Lots gone on, think she was on the wrong drugs, her kidneys failed, then she was admitted and they started getting better, but obviously not. I went to see her in hospital on thursday and im so glad i did, she looked so frail, but i saw her do her daft little laugh when she was on about the old coot opposite who was a 'loony!' At least she hasnt had to go through the trauma of a double amputation or fester in the hospital for weeks like my grandad did, she was only in there three nights and she was getting fed up, wanting to come home and feeling a little better, in the end she was just too weak, and so tired. She was 93 for gods sake and a right tough old bird, she would call a spade a spade so to speak in her day and didnt give a shit - right on Gran! wish I was more like her.
She smoked plenty fags a day all her life and used to put her ash in her hand lol - I suppose thinking of it, she was a bit like Catherine Tate's nan! I remember the good times, when all of us, loads used to stay at New Year and all the females stayed upstairs, 4 in a bed and all the blokes and lads downstairs, stinking of farts, my grandad and dad used to black our faces up with boot polish (dont ask i dont have a f**king clue, a tradition of bringing in the new year), and we used to all go out in the street and go to the neighbours and have parties, in the middle of all this was my Gran, the leader of the pack, leading the barn dance, she used to put country and western on and all of us used to square dance in her living room, it was great!

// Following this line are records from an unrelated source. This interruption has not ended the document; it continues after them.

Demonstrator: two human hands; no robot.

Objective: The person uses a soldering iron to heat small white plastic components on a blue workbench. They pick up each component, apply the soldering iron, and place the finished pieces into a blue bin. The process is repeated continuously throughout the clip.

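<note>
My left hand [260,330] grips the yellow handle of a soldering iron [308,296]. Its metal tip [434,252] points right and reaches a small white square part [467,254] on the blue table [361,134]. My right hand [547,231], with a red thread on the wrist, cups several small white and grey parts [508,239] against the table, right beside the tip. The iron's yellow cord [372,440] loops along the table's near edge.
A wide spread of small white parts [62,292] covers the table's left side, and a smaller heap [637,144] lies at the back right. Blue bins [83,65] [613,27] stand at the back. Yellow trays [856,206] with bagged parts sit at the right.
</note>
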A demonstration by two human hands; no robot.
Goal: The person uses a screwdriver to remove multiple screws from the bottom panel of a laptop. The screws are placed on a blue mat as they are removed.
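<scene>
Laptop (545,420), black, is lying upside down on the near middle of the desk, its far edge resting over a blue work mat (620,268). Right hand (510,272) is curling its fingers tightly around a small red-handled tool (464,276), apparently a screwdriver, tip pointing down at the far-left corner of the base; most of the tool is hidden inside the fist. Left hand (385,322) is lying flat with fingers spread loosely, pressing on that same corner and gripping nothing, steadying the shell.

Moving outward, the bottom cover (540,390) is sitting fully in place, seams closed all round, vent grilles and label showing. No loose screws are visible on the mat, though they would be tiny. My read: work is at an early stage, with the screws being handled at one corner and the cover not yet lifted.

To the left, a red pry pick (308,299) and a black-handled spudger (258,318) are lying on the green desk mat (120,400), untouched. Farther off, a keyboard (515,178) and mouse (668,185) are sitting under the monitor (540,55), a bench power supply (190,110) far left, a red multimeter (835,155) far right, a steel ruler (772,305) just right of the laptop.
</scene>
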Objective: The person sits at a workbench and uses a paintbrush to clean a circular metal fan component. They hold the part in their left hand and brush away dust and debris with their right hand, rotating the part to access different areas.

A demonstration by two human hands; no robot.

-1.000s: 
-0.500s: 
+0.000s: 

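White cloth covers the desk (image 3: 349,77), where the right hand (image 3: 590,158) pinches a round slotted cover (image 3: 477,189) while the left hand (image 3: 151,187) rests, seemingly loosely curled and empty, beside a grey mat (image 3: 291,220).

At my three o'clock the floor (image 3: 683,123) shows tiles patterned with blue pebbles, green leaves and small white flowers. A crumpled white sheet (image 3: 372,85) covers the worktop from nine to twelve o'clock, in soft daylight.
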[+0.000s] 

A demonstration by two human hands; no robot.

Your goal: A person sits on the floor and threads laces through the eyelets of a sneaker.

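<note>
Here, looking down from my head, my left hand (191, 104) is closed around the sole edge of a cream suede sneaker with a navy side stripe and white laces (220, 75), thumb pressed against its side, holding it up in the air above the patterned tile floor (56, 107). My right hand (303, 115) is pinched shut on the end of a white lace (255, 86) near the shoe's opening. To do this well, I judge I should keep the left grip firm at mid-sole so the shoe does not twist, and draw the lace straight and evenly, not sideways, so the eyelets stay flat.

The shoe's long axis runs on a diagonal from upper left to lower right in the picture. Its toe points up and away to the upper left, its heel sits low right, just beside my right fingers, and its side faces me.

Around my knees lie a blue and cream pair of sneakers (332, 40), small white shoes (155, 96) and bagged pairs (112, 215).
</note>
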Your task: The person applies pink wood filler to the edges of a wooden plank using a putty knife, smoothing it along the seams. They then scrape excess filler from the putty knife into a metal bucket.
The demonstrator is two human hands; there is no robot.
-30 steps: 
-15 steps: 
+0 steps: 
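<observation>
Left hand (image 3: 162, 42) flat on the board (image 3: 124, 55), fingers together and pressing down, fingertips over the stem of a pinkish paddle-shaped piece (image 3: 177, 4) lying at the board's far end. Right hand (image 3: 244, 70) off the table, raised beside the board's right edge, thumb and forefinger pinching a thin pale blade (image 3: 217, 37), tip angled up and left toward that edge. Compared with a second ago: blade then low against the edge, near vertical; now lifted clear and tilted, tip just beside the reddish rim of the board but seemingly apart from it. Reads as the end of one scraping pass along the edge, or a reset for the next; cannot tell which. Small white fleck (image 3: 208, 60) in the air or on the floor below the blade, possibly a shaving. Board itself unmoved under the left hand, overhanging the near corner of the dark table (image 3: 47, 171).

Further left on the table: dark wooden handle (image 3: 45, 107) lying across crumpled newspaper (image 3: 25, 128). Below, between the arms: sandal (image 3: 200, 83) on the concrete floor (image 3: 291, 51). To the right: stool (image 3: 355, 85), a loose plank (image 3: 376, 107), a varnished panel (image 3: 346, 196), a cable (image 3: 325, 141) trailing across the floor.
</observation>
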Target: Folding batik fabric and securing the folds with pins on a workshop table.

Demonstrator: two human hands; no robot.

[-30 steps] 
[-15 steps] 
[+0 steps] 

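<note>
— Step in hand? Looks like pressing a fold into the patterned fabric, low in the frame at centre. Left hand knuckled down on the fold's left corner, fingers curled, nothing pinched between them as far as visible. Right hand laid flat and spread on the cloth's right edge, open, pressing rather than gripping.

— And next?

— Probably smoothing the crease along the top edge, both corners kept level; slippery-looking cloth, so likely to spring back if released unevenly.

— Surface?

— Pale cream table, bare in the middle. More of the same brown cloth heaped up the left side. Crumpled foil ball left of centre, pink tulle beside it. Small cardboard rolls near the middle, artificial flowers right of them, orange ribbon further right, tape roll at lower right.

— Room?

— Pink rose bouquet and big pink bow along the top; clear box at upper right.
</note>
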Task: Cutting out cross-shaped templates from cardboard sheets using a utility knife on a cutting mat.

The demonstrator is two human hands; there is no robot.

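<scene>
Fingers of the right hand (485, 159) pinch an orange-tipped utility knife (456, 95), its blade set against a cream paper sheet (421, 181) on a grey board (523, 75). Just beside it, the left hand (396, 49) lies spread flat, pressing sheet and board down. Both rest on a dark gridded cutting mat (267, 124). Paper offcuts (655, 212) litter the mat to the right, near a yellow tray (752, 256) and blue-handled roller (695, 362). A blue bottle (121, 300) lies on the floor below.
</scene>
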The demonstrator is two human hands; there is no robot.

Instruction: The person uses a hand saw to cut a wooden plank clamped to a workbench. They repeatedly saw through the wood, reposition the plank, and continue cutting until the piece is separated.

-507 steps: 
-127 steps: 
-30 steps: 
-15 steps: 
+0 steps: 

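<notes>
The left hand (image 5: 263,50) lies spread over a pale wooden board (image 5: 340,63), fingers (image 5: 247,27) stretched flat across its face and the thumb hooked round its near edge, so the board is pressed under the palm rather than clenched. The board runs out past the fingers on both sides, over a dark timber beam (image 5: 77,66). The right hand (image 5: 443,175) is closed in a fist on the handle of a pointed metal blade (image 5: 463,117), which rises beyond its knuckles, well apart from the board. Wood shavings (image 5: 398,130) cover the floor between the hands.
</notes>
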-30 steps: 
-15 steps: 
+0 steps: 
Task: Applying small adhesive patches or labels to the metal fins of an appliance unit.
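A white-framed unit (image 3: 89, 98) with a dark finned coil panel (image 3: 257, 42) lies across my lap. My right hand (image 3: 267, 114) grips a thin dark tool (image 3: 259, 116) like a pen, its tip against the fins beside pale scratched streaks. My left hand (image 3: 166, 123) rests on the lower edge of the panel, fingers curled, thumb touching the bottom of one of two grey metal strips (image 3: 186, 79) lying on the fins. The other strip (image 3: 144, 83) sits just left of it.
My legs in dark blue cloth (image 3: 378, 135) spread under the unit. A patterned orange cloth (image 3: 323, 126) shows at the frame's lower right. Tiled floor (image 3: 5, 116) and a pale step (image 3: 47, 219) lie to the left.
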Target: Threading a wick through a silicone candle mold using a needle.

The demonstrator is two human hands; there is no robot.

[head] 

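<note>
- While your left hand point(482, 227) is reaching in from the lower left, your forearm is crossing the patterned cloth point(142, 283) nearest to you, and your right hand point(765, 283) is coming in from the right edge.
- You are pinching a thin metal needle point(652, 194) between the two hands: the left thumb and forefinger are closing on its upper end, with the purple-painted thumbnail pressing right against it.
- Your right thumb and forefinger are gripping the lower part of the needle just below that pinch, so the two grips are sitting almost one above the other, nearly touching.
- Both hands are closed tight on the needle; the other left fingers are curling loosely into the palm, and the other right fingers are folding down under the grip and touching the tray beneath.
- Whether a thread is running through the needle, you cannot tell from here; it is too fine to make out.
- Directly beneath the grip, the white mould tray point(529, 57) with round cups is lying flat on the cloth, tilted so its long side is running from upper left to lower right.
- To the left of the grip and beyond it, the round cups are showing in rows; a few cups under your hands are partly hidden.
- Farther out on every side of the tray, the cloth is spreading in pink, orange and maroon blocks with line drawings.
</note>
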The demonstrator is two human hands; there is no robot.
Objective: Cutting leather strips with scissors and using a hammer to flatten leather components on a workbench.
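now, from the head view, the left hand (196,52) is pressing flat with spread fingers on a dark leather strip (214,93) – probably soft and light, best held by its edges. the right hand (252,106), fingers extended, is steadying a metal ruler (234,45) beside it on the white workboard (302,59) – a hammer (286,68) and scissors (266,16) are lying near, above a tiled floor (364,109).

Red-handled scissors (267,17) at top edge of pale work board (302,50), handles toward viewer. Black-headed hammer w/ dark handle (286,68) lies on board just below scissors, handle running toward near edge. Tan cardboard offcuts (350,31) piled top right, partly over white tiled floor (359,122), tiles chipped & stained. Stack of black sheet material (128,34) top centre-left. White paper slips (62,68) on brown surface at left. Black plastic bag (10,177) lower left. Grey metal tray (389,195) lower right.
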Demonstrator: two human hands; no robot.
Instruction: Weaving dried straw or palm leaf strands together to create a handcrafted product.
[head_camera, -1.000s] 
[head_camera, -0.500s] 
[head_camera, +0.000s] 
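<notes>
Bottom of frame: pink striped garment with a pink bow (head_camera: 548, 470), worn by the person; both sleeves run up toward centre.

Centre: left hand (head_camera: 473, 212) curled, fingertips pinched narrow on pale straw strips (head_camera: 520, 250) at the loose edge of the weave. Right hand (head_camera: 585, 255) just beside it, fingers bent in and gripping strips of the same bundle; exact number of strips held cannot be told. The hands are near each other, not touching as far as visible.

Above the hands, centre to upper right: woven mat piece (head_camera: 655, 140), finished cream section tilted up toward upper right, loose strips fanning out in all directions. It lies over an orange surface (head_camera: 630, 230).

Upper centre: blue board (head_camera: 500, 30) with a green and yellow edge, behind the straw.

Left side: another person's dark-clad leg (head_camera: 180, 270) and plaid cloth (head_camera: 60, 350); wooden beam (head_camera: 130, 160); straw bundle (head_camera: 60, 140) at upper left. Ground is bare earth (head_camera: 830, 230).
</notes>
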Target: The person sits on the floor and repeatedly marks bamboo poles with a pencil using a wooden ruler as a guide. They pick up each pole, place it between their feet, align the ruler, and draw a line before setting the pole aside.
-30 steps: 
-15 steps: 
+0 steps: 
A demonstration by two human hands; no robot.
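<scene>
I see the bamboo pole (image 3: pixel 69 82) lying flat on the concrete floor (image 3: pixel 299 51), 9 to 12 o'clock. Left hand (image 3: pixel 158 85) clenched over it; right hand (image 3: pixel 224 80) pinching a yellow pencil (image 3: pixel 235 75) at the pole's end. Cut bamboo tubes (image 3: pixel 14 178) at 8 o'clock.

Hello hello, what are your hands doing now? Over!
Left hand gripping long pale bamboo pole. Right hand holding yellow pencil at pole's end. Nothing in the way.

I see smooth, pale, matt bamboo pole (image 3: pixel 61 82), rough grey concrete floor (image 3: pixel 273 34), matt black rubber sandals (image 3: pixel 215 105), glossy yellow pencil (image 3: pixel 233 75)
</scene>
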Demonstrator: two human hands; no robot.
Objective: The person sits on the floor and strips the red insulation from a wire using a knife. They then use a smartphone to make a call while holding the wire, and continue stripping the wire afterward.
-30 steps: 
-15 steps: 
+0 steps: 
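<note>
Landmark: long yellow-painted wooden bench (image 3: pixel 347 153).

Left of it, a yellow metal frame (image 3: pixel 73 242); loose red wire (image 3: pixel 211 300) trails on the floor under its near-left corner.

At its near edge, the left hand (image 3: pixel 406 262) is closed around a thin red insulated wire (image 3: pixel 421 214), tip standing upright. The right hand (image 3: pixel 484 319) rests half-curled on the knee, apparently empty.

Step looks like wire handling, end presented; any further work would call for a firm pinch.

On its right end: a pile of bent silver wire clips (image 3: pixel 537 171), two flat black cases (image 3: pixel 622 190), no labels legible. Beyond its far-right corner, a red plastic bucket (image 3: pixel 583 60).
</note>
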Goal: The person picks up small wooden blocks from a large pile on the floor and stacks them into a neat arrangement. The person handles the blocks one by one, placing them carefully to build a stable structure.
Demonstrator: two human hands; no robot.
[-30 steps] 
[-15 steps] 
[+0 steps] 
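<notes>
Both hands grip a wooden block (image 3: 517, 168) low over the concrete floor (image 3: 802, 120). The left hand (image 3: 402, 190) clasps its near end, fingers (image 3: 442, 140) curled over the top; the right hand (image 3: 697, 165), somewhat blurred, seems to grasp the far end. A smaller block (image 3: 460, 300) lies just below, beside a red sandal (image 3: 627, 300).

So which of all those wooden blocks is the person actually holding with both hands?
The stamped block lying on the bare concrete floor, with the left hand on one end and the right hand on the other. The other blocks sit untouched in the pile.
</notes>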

Sorry ive been drinking and listening to music and thinking about her and all these good memories are coming out, that is what she would have wanted, ive cried all day and now im just numb.
And thats before going into what happened with martha last night ! it was weird but the more i think about it and ive spoken to roy who is the biggest sceptic in the world, athiest none believer in anything but he totally agrees that martha saw something last night!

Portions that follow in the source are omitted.